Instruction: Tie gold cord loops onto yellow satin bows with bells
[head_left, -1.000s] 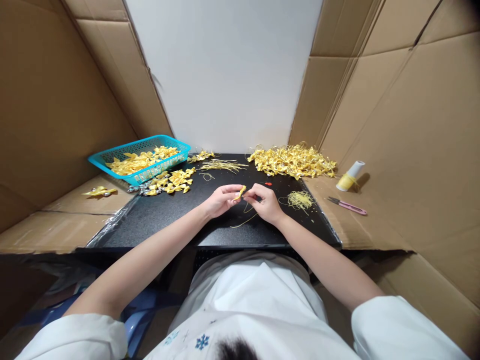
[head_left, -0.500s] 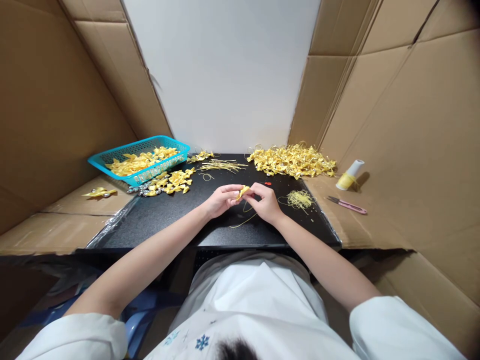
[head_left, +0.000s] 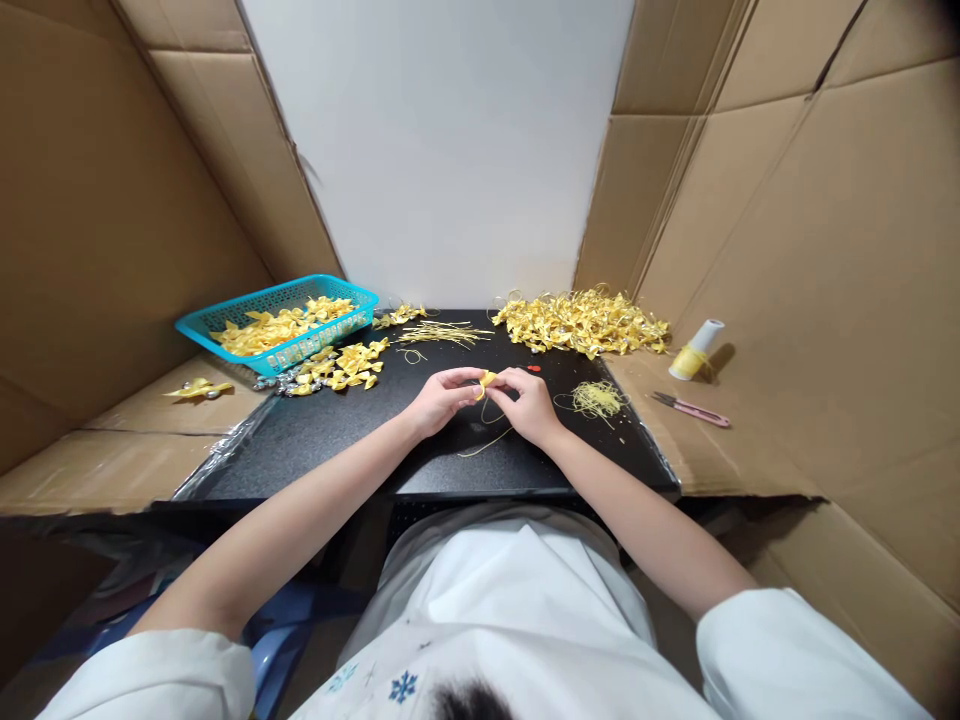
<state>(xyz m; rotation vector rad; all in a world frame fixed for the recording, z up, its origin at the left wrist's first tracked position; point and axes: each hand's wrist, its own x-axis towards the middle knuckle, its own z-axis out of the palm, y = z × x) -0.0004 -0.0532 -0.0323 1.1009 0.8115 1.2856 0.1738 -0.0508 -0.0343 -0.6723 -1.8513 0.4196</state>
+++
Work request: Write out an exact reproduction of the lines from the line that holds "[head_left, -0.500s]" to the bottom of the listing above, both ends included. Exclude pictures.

Response:
[head_left, -0.500s] 
[head_left, +0.000s] 
<state>(xyz m; rotation vector rad; all in a world frame fixed for the recording, z up, its origin at the left wrist's first tracked position; point and axes: each hand's wrist, its own x-axis towards the middle knuckle, its own z-axis out of the palm, y = z × x) -0.0004 -0.0532 -0.0323 1.1009 0.8115 1.2856 0.1738 -0.0508 -0.0343 -0.6723 -1.8513 0.4196</state>

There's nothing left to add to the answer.